Reputation: 8623
So I am trying to read in a file that has a bunch of lines with an email address and then a nickname in them. I am trying to extract this nickname, which is surrounded by parentheses, like below
[email protected] (Tom)
so my thought was just to use cut to get at the word Tom
, but this is foiled when I end up with something like the following
[email protected] ("Bob")
Because Bob has quotes around it, the cut command fails as follows
cut: <file>: Illegal byte sequence
Does anyone know of a better way of doing this? or a way to solve this problem?
Upvotes: 2
Views: 7031
Reputation: 81
Reset your locale
to C
(raw uninterpreted byte sequence) to avoid Illegal byte sequence
errors.
locale charmap
LC_ALL=C cut ... | LC_ALL=C sort ...
Upvotes: 8
Reputation: 46445
I think that
grep -o '(.*)' emailFile
should do it. "Go through all lines in the file.
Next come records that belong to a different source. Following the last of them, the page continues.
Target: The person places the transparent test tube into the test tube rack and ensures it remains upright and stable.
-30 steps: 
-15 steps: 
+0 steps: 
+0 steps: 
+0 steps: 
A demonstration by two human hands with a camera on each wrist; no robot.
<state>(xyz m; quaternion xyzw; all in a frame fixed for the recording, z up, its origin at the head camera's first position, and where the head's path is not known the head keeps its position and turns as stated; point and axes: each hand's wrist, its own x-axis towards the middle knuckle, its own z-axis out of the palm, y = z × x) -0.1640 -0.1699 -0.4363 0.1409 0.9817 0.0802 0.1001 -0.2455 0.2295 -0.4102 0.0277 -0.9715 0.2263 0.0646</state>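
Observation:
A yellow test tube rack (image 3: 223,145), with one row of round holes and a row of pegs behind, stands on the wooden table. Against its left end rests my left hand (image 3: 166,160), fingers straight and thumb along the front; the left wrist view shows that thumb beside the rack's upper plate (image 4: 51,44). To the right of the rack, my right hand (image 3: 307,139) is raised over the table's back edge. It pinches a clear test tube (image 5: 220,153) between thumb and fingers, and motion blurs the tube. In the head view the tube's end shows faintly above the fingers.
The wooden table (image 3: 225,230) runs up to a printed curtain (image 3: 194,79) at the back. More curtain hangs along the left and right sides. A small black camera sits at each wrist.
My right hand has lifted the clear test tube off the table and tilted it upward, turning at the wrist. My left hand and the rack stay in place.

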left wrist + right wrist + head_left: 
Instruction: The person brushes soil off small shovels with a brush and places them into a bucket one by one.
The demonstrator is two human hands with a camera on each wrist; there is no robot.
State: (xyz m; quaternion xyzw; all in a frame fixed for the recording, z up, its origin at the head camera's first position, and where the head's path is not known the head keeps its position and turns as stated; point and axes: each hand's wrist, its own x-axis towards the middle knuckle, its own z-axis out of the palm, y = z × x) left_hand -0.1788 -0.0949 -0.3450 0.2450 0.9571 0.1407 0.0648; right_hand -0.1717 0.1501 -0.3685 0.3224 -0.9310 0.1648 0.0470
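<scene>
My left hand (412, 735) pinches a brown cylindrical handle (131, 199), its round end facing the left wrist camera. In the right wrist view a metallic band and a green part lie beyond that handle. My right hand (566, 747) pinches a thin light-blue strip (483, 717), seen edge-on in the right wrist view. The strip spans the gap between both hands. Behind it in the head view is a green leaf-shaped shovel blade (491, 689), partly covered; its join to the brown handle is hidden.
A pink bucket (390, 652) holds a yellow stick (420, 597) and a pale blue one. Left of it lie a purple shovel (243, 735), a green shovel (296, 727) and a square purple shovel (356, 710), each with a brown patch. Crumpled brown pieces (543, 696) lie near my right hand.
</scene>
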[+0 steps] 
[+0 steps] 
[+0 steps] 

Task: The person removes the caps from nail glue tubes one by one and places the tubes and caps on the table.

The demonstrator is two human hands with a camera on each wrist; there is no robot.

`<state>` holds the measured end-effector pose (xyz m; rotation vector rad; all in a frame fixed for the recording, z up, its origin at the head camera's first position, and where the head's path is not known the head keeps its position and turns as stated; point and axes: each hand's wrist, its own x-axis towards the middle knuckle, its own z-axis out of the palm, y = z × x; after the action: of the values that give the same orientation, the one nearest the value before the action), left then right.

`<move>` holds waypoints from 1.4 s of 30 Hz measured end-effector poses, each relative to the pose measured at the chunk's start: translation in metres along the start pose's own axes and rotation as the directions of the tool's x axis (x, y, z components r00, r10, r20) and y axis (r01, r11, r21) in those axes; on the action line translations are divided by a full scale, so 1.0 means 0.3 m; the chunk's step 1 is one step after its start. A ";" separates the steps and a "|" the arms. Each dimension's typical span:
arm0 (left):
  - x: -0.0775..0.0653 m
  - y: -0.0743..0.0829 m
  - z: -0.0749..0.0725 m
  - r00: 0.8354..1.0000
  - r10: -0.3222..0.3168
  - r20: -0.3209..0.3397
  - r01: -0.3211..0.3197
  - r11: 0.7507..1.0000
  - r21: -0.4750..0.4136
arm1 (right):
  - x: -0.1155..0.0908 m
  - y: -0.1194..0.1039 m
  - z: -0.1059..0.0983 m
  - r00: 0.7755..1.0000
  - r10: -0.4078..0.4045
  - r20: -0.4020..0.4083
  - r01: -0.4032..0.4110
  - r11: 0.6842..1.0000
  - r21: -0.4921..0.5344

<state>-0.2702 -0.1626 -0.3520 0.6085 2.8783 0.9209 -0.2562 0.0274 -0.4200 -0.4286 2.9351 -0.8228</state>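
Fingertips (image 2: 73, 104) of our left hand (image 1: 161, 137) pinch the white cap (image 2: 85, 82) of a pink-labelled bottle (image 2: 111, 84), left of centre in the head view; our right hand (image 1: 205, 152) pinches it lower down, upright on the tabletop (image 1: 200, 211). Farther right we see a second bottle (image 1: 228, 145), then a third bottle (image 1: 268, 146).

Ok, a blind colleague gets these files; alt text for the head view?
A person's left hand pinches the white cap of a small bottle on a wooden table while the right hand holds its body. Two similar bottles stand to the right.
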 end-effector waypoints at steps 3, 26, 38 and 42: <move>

Look for a sequence that starts with open parens, then any characters until close parens. Echo the bit that matches the string to stdout."
This preserves the quotes around the nickname... as well as the brackets. If you don't want those, you can strip them:
grep -o '(.*)' emailFile | sed 's/[(")]//g'
("replace any of the characters between square brackets with nothing, everywhere")
Upvotes: 1